HOW TO COMPLETE THIS TASK ::
Return, word for word, only the lines of the data below that lie between the line with "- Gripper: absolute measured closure" and the line with "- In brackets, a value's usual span", those two lines included.
━━━━━ GIVEN DATA ━━━━━
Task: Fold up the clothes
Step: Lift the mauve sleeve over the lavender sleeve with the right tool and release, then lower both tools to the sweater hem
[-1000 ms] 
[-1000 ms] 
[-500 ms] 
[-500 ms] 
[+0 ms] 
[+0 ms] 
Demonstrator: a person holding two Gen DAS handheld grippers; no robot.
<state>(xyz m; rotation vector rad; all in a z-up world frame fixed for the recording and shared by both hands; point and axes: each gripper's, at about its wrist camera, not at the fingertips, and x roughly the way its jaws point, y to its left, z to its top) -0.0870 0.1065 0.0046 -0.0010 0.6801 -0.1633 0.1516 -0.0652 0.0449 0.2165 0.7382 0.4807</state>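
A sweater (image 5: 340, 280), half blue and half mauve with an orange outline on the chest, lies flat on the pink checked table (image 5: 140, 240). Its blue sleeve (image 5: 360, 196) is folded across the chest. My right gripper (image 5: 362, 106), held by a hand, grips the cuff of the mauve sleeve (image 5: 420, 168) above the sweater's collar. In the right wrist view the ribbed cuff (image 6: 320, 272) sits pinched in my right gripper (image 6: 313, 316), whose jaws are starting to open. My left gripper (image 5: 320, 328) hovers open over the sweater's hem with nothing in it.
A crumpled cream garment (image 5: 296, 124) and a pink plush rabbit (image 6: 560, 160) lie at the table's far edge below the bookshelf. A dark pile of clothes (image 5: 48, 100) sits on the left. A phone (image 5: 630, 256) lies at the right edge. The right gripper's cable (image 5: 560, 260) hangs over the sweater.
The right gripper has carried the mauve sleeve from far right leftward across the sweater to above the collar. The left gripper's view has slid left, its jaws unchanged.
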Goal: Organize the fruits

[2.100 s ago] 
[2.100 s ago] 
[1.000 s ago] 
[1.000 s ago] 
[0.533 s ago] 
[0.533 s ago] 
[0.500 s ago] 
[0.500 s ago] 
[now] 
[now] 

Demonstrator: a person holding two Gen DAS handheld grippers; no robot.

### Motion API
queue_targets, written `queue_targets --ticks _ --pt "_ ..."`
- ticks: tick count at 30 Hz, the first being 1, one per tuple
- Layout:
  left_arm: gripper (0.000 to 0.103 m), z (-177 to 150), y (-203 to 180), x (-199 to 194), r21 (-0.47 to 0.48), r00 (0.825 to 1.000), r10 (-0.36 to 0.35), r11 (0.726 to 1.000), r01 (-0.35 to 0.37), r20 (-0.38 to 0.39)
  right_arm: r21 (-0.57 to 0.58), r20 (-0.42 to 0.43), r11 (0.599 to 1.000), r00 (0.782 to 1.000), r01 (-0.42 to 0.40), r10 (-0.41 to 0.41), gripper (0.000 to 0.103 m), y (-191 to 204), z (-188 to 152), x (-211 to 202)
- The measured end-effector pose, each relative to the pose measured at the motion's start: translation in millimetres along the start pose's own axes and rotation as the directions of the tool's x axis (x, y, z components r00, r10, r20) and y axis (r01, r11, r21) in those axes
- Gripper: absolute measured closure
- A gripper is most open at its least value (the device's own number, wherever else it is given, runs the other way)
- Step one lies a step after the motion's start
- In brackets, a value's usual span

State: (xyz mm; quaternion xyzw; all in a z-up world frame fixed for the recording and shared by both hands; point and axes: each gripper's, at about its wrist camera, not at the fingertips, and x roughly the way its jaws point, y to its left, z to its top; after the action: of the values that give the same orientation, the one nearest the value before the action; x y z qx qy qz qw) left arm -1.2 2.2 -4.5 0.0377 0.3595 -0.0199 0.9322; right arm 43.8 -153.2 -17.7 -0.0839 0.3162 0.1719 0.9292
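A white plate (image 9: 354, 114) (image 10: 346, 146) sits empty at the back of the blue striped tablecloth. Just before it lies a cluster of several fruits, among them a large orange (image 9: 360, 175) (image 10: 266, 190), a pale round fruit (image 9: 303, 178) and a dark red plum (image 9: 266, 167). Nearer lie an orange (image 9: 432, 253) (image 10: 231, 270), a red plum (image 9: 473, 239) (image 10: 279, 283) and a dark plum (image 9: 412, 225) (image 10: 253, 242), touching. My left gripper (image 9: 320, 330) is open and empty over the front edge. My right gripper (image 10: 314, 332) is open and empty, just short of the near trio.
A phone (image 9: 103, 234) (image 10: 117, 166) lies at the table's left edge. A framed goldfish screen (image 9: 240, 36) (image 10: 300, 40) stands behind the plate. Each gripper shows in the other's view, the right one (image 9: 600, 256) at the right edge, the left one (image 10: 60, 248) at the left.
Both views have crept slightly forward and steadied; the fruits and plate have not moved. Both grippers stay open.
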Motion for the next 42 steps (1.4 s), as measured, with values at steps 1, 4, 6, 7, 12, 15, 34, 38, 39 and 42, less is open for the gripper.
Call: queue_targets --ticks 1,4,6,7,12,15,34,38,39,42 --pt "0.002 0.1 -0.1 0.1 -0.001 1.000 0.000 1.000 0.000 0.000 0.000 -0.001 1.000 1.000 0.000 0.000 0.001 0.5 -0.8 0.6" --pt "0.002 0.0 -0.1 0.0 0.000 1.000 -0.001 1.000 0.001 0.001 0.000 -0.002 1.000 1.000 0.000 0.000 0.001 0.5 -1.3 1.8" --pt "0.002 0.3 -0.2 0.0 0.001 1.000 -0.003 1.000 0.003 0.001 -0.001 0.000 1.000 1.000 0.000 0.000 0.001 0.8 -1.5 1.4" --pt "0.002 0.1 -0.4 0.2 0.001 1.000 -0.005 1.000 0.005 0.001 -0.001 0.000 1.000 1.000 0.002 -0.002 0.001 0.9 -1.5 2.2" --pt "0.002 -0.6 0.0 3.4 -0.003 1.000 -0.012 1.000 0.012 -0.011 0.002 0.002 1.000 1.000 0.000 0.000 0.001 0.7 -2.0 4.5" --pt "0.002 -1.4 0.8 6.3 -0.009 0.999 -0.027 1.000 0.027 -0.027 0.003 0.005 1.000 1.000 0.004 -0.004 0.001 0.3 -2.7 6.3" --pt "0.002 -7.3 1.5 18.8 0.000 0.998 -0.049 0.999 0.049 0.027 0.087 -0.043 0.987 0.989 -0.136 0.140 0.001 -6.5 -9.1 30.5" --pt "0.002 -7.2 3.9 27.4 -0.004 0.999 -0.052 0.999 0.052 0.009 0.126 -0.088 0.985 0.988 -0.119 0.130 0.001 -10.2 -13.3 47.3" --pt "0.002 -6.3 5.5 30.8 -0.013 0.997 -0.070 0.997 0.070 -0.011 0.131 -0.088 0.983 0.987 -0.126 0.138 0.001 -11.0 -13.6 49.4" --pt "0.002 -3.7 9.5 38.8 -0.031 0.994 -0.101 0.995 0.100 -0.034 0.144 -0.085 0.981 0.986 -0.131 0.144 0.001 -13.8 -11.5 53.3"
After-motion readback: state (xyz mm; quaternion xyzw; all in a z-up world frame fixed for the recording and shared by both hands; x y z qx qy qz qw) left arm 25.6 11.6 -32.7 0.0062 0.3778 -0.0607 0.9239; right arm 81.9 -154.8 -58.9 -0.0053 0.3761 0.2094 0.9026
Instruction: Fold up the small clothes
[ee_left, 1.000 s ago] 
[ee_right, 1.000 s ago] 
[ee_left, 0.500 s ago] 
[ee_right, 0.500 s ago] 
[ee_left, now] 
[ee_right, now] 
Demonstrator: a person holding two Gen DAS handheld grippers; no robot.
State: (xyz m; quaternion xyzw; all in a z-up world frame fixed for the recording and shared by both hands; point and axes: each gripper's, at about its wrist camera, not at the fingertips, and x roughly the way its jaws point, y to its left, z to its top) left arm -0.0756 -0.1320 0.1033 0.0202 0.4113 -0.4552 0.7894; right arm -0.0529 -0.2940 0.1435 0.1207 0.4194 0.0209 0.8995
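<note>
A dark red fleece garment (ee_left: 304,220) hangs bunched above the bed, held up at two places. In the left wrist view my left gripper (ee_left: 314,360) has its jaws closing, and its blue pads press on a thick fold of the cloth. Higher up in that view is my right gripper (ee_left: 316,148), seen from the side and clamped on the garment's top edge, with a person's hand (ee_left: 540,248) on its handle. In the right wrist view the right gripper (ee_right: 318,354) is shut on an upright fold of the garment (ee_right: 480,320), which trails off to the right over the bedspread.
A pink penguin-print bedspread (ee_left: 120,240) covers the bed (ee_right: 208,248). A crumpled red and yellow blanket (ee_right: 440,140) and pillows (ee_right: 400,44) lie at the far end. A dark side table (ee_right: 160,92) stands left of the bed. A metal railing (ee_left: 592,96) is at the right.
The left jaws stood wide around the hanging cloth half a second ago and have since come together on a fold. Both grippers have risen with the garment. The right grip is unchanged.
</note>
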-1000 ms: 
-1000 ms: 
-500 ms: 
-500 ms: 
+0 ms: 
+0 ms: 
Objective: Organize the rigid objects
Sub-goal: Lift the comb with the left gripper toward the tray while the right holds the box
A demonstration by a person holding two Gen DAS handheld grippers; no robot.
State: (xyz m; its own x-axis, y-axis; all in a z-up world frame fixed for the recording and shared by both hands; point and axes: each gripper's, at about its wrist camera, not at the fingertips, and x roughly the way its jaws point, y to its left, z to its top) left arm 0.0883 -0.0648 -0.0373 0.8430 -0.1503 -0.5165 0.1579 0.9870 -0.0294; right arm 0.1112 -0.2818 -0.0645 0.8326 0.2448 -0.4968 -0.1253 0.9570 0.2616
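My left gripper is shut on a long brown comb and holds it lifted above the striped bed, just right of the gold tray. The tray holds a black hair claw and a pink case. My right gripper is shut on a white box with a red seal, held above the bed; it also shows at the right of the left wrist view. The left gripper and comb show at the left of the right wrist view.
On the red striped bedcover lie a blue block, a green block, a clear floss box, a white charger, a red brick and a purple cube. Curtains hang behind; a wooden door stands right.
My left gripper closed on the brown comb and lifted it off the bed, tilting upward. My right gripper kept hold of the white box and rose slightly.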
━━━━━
WRITTEN REPLY ::
- Gripper: absolute measured closure
- A gripper is most open at its least value (the device's own number, wherever else it is given, runs the other way)
- Step one lies a step after the motion's start
- In brackets, a value's usual span

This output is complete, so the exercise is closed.